* **ASSIGNMENT**
Write out again the entries from the first line to the line that includes "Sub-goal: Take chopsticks", keeping both of those lines.

* **MATERIAL PROVIDED**
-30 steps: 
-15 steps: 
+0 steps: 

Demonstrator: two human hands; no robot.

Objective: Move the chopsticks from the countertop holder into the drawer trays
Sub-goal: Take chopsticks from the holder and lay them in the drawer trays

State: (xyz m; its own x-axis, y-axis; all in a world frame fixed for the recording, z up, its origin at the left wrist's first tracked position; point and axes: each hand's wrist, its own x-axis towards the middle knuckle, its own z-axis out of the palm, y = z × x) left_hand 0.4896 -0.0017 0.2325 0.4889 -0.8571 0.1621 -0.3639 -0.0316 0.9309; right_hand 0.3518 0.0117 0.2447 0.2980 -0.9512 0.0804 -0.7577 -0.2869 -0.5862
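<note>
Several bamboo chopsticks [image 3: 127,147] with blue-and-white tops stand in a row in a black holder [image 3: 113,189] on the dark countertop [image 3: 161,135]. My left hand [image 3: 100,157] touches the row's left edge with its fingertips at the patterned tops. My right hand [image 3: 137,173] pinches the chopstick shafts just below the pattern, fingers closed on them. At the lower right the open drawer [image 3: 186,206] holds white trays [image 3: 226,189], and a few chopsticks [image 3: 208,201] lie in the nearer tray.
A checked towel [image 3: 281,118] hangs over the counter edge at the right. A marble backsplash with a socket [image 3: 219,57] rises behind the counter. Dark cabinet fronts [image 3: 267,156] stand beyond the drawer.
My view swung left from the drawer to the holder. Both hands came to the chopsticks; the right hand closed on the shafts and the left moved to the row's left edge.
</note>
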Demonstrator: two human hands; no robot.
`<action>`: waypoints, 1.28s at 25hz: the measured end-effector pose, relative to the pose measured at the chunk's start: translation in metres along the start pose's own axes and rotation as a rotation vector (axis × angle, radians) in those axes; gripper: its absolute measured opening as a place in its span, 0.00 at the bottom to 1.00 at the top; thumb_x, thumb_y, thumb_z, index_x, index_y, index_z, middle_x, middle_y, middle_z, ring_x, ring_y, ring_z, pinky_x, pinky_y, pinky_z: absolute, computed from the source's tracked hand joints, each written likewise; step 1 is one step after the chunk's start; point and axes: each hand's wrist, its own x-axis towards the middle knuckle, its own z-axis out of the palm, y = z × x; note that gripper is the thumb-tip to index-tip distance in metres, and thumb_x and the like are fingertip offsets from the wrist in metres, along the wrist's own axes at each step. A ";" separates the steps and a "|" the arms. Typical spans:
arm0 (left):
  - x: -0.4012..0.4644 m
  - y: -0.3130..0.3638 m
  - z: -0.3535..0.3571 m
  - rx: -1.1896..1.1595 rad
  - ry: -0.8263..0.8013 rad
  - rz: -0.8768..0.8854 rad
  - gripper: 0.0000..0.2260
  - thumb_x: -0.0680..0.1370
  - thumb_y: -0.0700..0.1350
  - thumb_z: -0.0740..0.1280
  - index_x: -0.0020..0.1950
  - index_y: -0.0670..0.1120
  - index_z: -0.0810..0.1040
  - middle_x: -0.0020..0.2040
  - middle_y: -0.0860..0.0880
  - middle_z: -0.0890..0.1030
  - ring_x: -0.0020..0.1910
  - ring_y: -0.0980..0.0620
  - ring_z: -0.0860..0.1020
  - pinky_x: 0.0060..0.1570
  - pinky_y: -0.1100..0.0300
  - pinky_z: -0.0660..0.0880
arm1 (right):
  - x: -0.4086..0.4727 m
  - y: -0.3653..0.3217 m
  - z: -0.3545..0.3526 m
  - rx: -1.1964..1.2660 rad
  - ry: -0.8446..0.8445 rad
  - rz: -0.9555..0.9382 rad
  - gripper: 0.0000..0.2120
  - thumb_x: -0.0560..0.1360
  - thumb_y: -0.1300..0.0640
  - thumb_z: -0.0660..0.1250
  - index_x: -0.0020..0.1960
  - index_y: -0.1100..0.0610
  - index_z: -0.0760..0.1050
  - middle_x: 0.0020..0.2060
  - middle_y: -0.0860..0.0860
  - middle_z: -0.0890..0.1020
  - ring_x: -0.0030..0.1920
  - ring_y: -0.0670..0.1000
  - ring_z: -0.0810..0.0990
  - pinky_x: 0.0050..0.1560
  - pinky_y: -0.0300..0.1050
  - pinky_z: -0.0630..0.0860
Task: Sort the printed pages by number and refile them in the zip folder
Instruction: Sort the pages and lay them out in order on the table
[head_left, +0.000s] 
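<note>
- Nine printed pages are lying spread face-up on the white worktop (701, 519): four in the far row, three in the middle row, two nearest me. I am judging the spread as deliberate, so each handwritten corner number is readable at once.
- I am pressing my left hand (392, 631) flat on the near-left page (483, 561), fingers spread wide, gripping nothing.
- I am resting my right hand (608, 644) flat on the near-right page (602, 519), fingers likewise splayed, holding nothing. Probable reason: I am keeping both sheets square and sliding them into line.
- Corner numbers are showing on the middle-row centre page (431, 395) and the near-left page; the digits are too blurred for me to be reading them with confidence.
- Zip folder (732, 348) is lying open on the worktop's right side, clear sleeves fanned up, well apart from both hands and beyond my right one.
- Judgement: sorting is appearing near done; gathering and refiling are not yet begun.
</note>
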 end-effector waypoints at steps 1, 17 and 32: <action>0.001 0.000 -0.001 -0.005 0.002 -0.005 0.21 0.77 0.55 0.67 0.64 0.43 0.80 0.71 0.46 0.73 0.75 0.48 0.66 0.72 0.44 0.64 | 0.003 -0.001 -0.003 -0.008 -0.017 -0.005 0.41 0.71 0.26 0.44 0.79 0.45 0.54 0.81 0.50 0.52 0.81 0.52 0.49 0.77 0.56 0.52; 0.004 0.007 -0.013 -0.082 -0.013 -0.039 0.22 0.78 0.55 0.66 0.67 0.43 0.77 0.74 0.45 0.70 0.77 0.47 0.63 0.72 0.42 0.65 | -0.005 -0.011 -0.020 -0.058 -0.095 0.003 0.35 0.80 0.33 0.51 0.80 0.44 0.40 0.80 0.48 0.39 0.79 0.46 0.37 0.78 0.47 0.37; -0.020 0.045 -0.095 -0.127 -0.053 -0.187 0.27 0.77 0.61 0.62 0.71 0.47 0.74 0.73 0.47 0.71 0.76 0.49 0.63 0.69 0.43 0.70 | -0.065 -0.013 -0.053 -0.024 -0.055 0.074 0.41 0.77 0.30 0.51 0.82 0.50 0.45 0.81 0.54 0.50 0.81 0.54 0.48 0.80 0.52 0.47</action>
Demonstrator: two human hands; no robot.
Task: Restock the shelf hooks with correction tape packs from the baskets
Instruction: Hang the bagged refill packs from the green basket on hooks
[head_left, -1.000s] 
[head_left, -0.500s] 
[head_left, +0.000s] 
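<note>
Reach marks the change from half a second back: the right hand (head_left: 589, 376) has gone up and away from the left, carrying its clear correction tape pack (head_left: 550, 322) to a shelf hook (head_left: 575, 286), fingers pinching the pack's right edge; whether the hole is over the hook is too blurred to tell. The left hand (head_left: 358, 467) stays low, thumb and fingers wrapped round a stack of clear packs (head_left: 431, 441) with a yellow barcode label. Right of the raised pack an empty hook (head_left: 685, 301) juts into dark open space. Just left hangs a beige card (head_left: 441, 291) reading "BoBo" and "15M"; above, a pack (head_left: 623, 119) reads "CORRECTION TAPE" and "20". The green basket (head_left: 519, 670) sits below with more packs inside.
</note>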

* **RESULT OF THE TASK**
-30 steps: 
-15 steps: 
+0 steps: 

Demonstrator: two human hands; no robot.

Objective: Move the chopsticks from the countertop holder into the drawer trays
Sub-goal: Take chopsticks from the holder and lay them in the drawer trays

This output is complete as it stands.